LITTLE ROCK, Ark. — A new report from the American Cancer Society has shown an unfortunate trend in colon cancer— there's been an unexplained rise in colorectal cancer cases among younger adults.
The organization announced that 20% of colorectal cancer diagnoses in 2019 were in patients under 55, which is almost double the rate from 1995.
“Colon cancer is the third leading cause of death among cancers in the United States,” Gastroenterologist Dr. Paul Williams with Baptist Health said.
Colon cancer is a hard-hitting disease, and reports show it now impacts younger adults.
“Back in 1995, only 11% of people diagnosed with colon cancer were less than 55. Move forward to 2019 and suddenly, the numbers jumped up to 20%,” Dr. Williams explained.
This means one in five people diagnosed with colon cancer is less than 55 years old, almost doubling in those years.
It's a statistic that Dr. Williams called troubling, mainly because there's no answer as to why we're seeing a rise.
“It's a little scary because we don't know what's causing it,” Williams said. “We don't know exactly yet, why those numbers are jumping up so much, but we do know that in America, our lifestyle has a lot to do with that. We don't know if that's the sole cause or what it may be.”

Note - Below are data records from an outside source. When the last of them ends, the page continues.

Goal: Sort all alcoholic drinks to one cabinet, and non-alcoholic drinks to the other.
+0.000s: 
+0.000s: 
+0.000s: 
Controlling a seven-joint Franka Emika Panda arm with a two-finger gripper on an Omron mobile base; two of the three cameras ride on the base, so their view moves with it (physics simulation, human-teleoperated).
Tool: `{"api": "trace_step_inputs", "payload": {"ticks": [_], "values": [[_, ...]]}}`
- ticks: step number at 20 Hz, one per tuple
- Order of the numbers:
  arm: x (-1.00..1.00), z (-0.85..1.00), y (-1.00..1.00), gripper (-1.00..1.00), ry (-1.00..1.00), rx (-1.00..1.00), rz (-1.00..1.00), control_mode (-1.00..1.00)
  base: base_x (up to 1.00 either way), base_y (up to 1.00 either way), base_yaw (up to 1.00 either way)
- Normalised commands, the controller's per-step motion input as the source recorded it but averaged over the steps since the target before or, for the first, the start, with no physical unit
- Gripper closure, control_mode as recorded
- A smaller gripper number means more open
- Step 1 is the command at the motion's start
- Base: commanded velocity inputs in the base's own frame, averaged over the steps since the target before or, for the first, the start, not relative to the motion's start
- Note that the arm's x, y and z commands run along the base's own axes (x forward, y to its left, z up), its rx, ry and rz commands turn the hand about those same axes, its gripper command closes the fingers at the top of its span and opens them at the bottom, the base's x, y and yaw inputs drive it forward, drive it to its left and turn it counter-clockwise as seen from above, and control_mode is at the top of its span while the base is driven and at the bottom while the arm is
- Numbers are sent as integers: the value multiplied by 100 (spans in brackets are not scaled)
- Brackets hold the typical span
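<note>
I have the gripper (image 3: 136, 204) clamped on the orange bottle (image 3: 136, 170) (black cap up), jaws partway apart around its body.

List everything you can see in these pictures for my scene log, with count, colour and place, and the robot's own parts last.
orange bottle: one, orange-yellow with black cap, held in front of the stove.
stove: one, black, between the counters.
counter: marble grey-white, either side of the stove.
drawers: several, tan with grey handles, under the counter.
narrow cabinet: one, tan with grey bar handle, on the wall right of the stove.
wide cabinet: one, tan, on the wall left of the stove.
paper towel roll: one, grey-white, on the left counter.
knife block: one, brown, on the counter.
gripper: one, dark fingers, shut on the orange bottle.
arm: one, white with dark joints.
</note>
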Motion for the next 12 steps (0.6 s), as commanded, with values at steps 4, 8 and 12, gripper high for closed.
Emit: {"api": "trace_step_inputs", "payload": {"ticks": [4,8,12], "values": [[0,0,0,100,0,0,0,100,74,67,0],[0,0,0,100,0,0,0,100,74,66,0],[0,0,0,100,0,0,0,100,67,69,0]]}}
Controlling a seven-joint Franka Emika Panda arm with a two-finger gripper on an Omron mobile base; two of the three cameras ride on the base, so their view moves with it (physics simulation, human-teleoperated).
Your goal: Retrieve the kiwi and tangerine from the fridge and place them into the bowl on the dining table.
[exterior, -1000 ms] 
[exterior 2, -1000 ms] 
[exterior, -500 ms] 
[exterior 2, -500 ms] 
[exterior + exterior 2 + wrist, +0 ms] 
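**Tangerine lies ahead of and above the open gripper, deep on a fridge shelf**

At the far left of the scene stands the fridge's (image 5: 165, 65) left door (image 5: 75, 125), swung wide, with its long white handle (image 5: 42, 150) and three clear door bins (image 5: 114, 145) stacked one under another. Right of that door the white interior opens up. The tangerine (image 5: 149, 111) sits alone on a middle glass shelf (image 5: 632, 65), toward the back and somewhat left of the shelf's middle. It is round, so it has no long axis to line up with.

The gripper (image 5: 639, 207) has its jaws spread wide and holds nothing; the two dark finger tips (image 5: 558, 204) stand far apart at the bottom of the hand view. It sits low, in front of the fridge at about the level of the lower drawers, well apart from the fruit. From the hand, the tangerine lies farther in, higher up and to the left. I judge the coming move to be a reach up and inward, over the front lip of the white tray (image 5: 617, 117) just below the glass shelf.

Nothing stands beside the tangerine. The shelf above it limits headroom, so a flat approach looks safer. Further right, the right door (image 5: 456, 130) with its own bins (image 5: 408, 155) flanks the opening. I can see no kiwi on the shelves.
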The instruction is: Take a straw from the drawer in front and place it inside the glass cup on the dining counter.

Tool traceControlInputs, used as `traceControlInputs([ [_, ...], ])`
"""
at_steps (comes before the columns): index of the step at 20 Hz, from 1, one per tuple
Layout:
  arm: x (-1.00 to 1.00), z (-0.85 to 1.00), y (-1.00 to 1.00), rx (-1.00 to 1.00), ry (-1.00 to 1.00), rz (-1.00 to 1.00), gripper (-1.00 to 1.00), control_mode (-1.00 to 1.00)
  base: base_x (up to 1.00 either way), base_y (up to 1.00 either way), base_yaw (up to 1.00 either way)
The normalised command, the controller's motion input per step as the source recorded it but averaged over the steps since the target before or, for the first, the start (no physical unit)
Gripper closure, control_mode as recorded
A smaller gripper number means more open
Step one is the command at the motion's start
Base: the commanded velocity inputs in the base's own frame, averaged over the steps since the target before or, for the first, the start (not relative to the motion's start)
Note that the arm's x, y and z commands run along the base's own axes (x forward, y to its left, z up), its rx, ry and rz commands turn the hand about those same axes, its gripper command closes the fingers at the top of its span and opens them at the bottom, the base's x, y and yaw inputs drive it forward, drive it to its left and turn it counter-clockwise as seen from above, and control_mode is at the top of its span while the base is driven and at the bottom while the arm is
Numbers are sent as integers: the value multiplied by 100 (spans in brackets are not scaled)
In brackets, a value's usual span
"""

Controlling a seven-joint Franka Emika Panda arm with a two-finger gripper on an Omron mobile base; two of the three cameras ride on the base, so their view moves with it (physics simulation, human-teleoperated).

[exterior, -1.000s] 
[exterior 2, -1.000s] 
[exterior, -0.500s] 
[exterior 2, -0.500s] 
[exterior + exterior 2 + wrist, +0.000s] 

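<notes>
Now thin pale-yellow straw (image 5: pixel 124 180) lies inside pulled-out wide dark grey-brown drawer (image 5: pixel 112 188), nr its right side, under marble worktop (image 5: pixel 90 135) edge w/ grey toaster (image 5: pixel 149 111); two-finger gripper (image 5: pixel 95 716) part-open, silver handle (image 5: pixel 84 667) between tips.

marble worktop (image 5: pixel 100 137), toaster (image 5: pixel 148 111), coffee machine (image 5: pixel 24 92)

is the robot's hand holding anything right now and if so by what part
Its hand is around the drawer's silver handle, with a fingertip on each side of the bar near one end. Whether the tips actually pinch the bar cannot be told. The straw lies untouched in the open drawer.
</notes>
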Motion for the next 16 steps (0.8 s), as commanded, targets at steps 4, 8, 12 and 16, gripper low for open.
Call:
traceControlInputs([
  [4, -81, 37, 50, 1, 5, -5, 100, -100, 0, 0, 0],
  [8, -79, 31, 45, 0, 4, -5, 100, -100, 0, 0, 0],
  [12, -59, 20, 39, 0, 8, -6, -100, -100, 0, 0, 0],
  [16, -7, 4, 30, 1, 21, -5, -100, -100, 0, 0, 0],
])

He added that answers will take time, but the "American lifestyle" is a scope of what needs to change.
“Obesity, a high-fat diet, lots of processed foods in our diet, sedentary lifestyle, smoking, alcohol, all those factors contribute to the possibility of developing colon polyps and colon cancer,” Williams said.
If the current statistics progress and things don't change, Williams said the age of those diagnosed with colon cancers will continue to drop.
“By 2030 they're predicting that 10% of all new colon cancers will be in people under the age of 50 and 22% of all rectal cancers will be in people under the age of 50,” Williams explained. “That's a tremendous jump.”
Paired with a healthy, active lifestyle, early detection is a strong fighter against colon cancer and becoming a part of the statistic.
“There's now something called a Cologuard test,” Williams said. “It's a simple stool sample that you send in. If you want to have a colonoscopy, it's a process you go through, you'll do a little bowel prep, get cleaned out, come in, have their procedure done, but you're sedated for the procedure.”
Right now the recommended age for screening colon cancer is 45. Williams said if that's you, don't put it off.
“Everybody jokes about it, but it's something that can save your life,” Williams said.
Dr. Williams added that screening is crucial because there really are no symptoms of colon cancer.
The Cologuard test is a newer option that is now an acceptable way to get screened for colon cancer. It is applicable whether you have no family history of colon cancer or polyps or personal history of colon cancer or polyps.
Williams said that most insurance companies will pay for the Cologuard test.